● Task
All lines from the first one in the listing below to the one holding "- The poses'", inclusive, are to be copied exactly.

=== Dataset extract ===

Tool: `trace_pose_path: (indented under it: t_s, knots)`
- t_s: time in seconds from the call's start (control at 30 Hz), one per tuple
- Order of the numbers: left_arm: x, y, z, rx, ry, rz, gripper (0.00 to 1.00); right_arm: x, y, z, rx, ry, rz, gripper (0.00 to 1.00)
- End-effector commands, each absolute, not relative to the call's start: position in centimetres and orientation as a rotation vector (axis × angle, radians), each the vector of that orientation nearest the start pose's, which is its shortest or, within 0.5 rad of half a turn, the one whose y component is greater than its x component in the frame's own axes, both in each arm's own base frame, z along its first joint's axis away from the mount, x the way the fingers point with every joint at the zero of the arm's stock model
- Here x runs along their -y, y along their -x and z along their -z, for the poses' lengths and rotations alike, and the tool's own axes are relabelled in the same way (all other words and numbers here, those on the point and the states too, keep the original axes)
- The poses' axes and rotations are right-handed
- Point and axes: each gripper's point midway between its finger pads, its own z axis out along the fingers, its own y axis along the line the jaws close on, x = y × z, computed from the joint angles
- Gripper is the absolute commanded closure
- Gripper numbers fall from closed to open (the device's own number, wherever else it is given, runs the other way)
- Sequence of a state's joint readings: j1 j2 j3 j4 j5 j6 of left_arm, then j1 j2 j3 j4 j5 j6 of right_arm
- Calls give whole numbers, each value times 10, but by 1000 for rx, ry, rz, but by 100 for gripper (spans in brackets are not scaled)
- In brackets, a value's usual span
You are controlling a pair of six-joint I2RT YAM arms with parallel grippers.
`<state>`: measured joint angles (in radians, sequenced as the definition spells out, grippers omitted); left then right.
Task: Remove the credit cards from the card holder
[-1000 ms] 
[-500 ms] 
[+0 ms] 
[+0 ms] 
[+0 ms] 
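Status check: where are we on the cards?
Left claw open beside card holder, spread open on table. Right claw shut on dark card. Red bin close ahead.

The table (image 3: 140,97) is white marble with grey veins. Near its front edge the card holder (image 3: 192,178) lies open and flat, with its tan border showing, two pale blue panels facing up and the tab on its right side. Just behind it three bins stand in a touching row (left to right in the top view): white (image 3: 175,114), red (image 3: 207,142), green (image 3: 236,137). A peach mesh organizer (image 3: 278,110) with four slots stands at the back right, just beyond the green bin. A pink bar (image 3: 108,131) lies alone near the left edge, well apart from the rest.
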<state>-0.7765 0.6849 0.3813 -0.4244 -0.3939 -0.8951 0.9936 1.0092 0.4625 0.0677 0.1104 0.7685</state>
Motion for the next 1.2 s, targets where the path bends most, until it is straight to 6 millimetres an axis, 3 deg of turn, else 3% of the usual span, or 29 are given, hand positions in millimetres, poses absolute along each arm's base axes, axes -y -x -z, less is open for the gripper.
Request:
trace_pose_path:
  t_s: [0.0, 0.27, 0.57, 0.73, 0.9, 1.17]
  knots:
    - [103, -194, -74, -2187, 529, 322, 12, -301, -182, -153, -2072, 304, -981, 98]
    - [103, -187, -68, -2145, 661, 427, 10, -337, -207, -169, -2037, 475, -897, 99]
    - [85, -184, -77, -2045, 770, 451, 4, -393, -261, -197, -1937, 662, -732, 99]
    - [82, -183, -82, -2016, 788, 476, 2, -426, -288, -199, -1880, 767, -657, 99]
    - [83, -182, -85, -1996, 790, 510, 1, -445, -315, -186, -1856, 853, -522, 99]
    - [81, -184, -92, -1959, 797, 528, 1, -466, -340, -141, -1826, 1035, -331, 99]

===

● Output
Tool: `trace_pose_path: (indented under it: t_s, knots)`
- t_s: time in seconds from the call's start (control at 30 Hz), one per tuple
- Order of the numbers: left_arm: x, y, z, rx, ry, rz, gripper (0.00 to 1.00); right_arm: x, y, z, rx, ry, rz, gripper (0.00 to 1.00)
- End-effector commands, each absolute, not relative to the call's start: position in centimetres and orientation as a rotation vector (axis × angle, radians), each the vector of that orientation nearest the start pose's, which is its shortest or, within 0.5 rad of half a turn, the one whose y component is greater than its x component in the frame's own axes, both in each arm's own base frame, z along its first joint's axis away from the mount, x the way the fingers point with every joint at the zero of the arm's stock model
- Here x runs along their -y, y along their -x and z along their -z, for the poses' lengths and rotations alike, and the tool's own axes are relabelled in the same way (all other words and numbers here, those on the point and the states too, keep the original axes)
- The poses' axes and rotations are right-handed

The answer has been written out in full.